# Automated ML


In [1]:
from azureml.core.experiment import Experiment
from azureml.core.workspace import Workspace
from azureml.train.automl import AutoMLConfig
from azureml.core.dataset import Dataset
from azureml.core.compute import ComputeTarget
from azureml.pipeline.steps import AutoMLStep
from azureml.widgets import RunDetails
from azureml.core.model import Model, InferenceConfig
from azureml.core import Environment
from azureml.core.webservice import AciWebservice, Webservice

## Dataset

### Overview
In this project we will be using a dataset from an HR department in a company. The dataset contains entreis for employees, including personal information, curring position and work performance metrics. 
The objective is to determine if a given employee will receive a promotion. The datase is highly imbalanced, wth only around 5% of employees having received a promotion.

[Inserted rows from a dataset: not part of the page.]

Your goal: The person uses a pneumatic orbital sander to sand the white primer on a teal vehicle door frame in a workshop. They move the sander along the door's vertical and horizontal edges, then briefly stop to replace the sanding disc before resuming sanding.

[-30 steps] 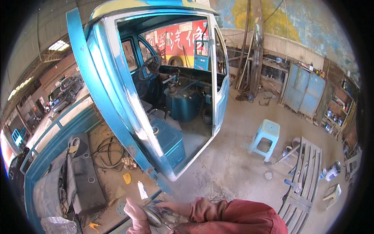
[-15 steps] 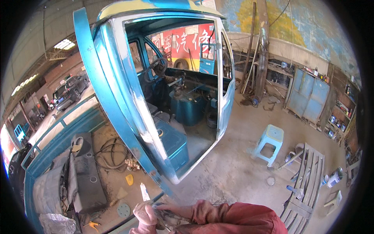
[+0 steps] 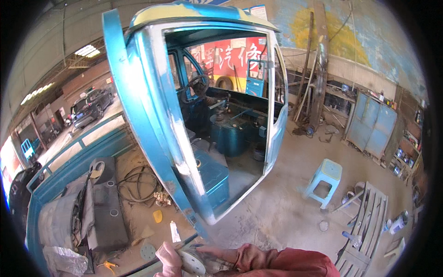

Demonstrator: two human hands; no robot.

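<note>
Right down at the bottom edge, both hands meet over a round white sanding disc (image 3: 193,263) dotted with small holes. The left hand (image 3: 168,259), in a pinkish glove, is curled around the disc's left rim and gripping it. The right hand (image 3: 210,256) comes across from a dark red sleeve (image 3: 281,263), fingers laid on the disc's upper right edge; whether they pinch it or just press on it, I cannot tell, as the frame cuts the hand low. The disc sits between the two hands, close to the body, just below the foot of the blue door frame (image 3: 152,115).

Above them rises a blue truck cab (image 3: 203,18) with its door opening bare, grey filler streaked down the pillar. Through the opening you can see a steering wheel (image 3: 197,83) and a blue drum-like tank (image 3: 228,134) inside.

On the dusty bed to the left lies a white tube (image 3: 175,232), well clear of the gloved hand, with a yellow scraper (image 3: 158,216) just beyond it and another grey disc (image 3: 148,251) flat on the surface nearby. A coil of black hose (image 3: 138,184) sits further back, beside a dark grey panel (image 3: 108,207).

Off to the right, on the concrete floor, stands a light blue plastic stool (image 3: 324,181), well apart from the hands, and a slatted grey rack (image 3: 367,235) lies near the right edge. Blue metal cabinets (image 3: 371,124) line the far wall.
</note>
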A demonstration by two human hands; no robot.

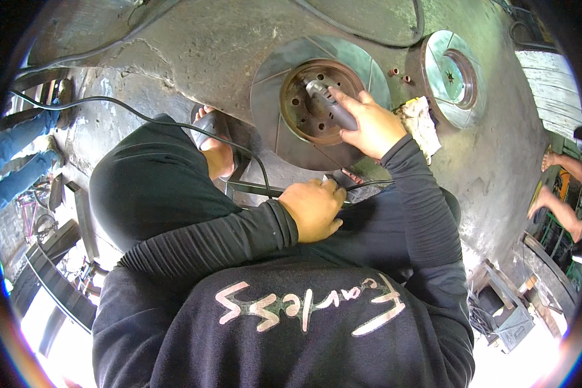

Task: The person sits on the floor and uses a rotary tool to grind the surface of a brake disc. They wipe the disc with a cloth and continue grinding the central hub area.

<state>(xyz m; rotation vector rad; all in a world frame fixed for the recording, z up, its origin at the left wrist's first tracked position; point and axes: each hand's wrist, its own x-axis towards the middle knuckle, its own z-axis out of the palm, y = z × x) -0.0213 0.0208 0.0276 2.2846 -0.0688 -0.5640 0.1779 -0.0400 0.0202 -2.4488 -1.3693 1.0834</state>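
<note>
Under the right hand (368,126) sits a round rusty brake disc (320,100) lying flat on the concrete floor (207,45). The grip of this hand is closed tight around a grey power tool (330,103), and the tip of the tool is down inside the middle of the disc, near the ring of small holes. Just to the right of this hand lies a dirty white rag (421,123), and past the rag a second brake disc (451,77) rests on the floor, shiny and clean.

Below and to the left of the right hand, the left hand (313,207) is curled shut, resting by the knee. Its grip seems to pinch the black cord (174,123) that runs from the tool, but I cannot tell for sure. A bare foot in a sandal (215,152) is just left of the rusty disc.
</note>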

The given dataset is available in Kaggle [https://www.kaggle.com/shivan118/hranalysis]. We have manually downloaded the dataset and registered in our workspaces's default store with the name "hr-data"

In [2]:
ws = Workspace.from_config()

# choose a name for experiment
experiment_name = 'hr-automl'

experiment=Experiment(ws, experiment_name)

In [3]:
# get dataset by name
dataset = Dataset.get_by_name(ws, 'hr-data', version='latest')

In [4]:
# view first rows
dataset.take(5).to_pandas_dataframe()

Unnamed: 0,department,region,education,gender,recruitment_channel,no_of_trainings,age,previous_year_rating,length_of_service,KPIs_met >80%,awards_won?,avg_training_score,is_promoted
0,Sales & Marketing,region_7,Master's & above,f,sourcing,1,35,5,8,1,0,49,0
1,Operations,region_22,Bachelor's,m,other,1,30,5,4,0,0,60,0
2,Sales & Marketing,region_19,Bachelor's,m,sourcing,1,34,3,7,0,0,50,0
3,Sales & Marketing,region_23,Bachelor's,m,other,2,39,1,10,0,0,50,0
4,Technology,region_26,Bachelor's,m,other,1,45,3,2,0,0,73,0


## AutoML Configuration

We must ensure that we specify the target column is set to the same name it has in our dataset. 
The problem type is classificaton, and as metric we used the wheighted AUC since it is a good metric for inbalanced problems. 

Run configurations:
- We previously created a cluster with 4 nodes. For optimization of running time we allowed core minus 1 parallel runs (3). 
- We activated early stopping. This setting will terminate the run if there is no improvement in ten consecutive runs. The default starts counting only after the 20th iteration.
- Beacuse we have limited computing time we set the maximum duration of the experiment to be 30 minutes given Lab limitations. 
- We allowed automatic featurization. This means that automl will perform imputation and one hot encoding of categorical variables.

In [5]:
# get previously created compute target
cluster = ComputeTarget(workspace=ws, name='cluster-1')

# automl settings here
automl_settings = {
    "experiment_timeout_minutes": 30,
    "max_concurrent_iterations": 3,
    "primary_metric": "AUC_weighted"
}

# TAutoml config here
automl_config = AutoMLConfig(compute_target=cluster,
                            training_data=dataset,
                            task="classification",
                            label_column_name='is_promoted', 
                            enable_early_stopping=True,
                            featurization='auto',
                            debug_log='automl_errors.log',
                            **automl_settings
                            )

In [6]:
# Submit your experiment
remote_run = experiment.submit(automl_config)

Submitting remote run.


Experiment,Id,Type,Status,Details Page,Docs Page
hr-automl,AutoML_d23e6bc6-b464-4dbb-bc48-754e8dbdad30,automl,NotStarted,Link to Azure Machine Learning studio,Link to Documentation


## Run Details

In [7]:
RunDetails(remote_run).show()

_AutoMLWidget(widget_settings={'childWidgetDisplay': 'popup', 'send_telemetry': False, 'log_level': 'INFO', 's…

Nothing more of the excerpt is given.